#### GOAL OF THE EXERCISE
A verbatim reproduction of the lines below, from the line containing "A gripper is" through the line containing "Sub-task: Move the", both ends included, is the whole required output.

#### DATA PROVIDED
....

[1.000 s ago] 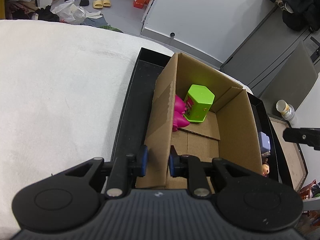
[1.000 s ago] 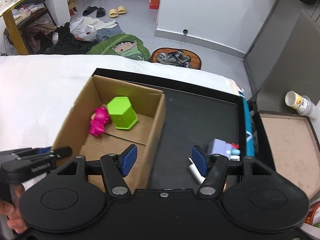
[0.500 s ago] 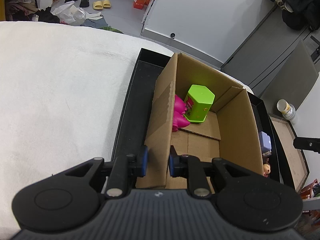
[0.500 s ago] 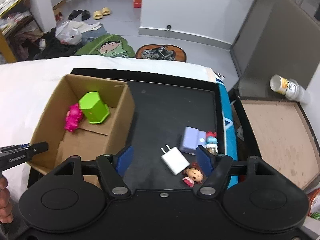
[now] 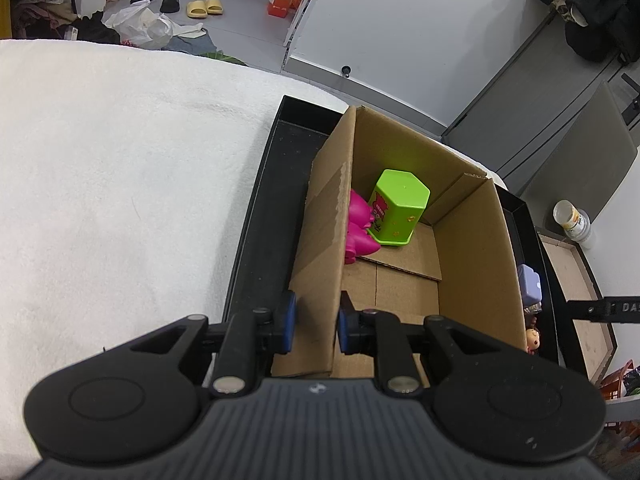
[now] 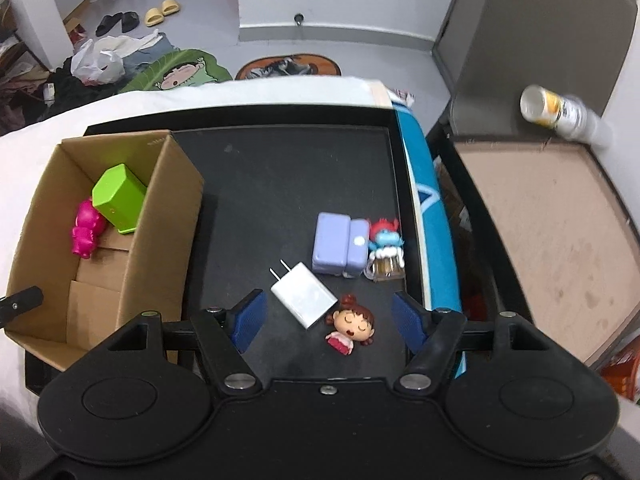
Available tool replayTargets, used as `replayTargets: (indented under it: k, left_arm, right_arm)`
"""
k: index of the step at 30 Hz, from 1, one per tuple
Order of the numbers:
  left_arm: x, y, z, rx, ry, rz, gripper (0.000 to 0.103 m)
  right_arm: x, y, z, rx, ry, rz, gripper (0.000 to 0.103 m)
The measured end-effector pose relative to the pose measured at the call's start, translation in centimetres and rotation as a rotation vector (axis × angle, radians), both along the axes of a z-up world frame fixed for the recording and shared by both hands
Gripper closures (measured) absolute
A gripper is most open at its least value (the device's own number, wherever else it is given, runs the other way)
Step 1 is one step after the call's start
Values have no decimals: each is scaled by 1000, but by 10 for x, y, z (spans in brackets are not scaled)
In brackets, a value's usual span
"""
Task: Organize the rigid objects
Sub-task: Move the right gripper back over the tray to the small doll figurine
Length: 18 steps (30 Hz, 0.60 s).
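Since a second ago the right hand-held gripper [image 6: 327, 316] has swung from the cardboard box [image 5: 472, 256] to above the white charger [image 6: 304, 295] and doll figure [image 6: 352, 325] on the black tray [image 6: 288, 184], angled steeply down, fingers apart and empty. The left hand-held gripper [image 5: 316, 322] stays clamped on the box's wall; green container [image 5: 396, 213] and pink toy [image 5: 358, 228] lie inside.

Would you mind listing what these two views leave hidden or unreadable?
- Left wrist view: the cardboard box wall hides most of the purple case and doll figure.
- Left wrist view: the box wall covers part of the pink toy.
- Right wrist view: the can label is blurred.
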State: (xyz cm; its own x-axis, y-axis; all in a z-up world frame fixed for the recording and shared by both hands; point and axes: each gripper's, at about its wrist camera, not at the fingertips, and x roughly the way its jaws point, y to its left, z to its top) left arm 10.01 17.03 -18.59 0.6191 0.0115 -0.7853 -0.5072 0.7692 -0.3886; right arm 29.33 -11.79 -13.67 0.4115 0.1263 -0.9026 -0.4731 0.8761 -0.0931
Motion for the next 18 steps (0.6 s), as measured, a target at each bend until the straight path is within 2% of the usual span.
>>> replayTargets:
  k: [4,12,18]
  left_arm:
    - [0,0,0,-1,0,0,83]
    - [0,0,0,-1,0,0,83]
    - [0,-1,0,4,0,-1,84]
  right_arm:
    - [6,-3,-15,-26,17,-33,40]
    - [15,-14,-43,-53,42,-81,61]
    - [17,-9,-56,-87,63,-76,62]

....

#### REPLY
A gripper is most open at its least value (the device's own number, wherever else it is given, runs the other way)
Step 1 is one step after the call's start
Values have no decimals: each is scaled by 1000, but by 10 for x, y, z (spans in brackets are not scaled)
In brackets, a value's usual span
"""
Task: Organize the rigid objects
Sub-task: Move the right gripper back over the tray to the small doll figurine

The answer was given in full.